**What you are asked to do**: Output the whole listing below. Keep it exact.

**Raw data**:

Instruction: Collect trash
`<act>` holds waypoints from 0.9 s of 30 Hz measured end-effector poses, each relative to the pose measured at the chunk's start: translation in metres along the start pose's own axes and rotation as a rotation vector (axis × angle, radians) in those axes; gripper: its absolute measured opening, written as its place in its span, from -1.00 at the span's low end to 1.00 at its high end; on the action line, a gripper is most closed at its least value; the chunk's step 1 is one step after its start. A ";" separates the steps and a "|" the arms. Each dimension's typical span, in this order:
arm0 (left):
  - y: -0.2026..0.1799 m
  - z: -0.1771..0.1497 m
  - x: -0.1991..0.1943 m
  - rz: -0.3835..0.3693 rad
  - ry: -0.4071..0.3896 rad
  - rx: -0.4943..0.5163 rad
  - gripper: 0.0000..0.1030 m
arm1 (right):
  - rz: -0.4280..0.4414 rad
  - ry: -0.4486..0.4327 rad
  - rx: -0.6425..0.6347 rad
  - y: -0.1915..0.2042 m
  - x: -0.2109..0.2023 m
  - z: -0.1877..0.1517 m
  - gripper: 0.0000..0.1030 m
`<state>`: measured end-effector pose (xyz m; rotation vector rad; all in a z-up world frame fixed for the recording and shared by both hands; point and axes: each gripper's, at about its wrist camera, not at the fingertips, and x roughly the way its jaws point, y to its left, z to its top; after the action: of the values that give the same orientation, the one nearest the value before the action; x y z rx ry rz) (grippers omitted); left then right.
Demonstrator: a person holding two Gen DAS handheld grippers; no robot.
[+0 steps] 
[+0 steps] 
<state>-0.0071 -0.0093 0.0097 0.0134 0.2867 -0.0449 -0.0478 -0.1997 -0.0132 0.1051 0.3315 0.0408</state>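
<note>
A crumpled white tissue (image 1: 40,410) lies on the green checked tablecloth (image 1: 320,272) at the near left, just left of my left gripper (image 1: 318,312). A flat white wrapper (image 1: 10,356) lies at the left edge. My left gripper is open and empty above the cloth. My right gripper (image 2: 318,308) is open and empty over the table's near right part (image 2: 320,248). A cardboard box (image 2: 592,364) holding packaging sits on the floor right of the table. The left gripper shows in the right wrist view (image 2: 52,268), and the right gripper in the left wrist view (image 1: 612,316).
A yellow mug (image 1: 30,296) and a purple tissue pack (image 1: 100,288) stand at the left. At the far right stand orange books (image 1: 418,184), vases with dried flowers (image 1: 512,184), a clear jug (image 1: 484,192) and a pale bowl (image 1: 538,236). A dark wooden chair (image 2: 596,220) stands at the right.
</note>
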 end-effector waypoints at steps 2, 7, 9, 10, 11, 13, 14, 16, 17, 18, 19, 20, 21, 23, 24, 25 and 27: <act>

**Answer box**:
Instruction: Collect trash
`<act>` holds waypoints from 0.9 s of 30 Hz measured end-effector poses, each relative to the pose measured at the chunk's start: translation in metres along the start pose's own axes and rotation as a rotation vector (axis × angle, radians) in those axes; gripper: its absolute measured opening, written as its place in its span, from -1.00 at the span's low end to 1.00 at its high end; on the action line, a gripper is most closed at its least value; the chunk's step 1 is one step after its start. A ";" separates the steps and a "|" the arms. Each dimension's typical span, in this order:
arm0 (left):
  - y: -0.2026..0.1799 m
  - z: -0.1771..0.1497 m
  - x: -0.1991..0.1943 m
  - rz: -0.3835..0.3693 rad
  - ry: -0.4071..0.3896 rad
  - rx: -0.4943..0.5163 rad
  - gripper: 0.0000..0.1030 m
arm1 (right):
  - rz: -0.4280..0.4414 rad
  - ry: -0.4486..0.4327 rad
  - rx: -0.6425..0.6347 rad
  - y: -0.1915..0.2042 m
  - x: -0.2109..0.2023 m
  - z: -0.1877..0.1517 m
  - gripper: 0.0000..0.1030 m
`<state>`: measured end-effector pose (xyz m; rotation vector rad; all in a z-up world frame fixed for the recording and shared by both hands; point and axes: each gripper's, at about its wrist camera, not at the fingertips, and x roughly the way its jaws point, y to its left, z to its top; after the action: of the values that give the same orientation, the one nearest the value before the action; x y z rx ry rz) (grippers omitted); left then right.
Demonstrator: a person holding two Gen DAS handheld grippers; no robot.
[+0 steps] 
[+0 steps] 
<state>-0.0071 -0.0093 0.0097 0.0134 0.2867 -0.0449 -0.0478 -0.1997 -0.0132 0.1051 0.3315 0.0408</state>
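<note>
A crumpled white tissue (image 1: 40,410) lies on the green checked tablecloth (image 1: 320,272) at the near left, just left of my left gripper (image 1: 318,312). A flat white wrapper (image 1: 10,356) lies at the left edge. My left gripper is open and empty above the cloth. My right gripper (image 2: 318,308) is open and empty over the table's near right part (image 2: 320,248). A cardboard box (image 2: 592,364) holding packaging sits on the floor right of the table. The left gripper shows in the right wrist view (image 2: 52,268), and the right gripper in the left wrist view (image 1: 612,316).
A yellow mug (image 1: 30,296) and a purple tissue pack (image 1: 100,288) stand at the left. At the far right stand orange books (image 1: 418,184), vases with dried flowers (image 1: 512,184), a clear jug (image 1: 484,192) and a pale bowl (image 1: 538,236). A dark wooden chair (image 2: 596,220) stands at the right.
</note>
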 end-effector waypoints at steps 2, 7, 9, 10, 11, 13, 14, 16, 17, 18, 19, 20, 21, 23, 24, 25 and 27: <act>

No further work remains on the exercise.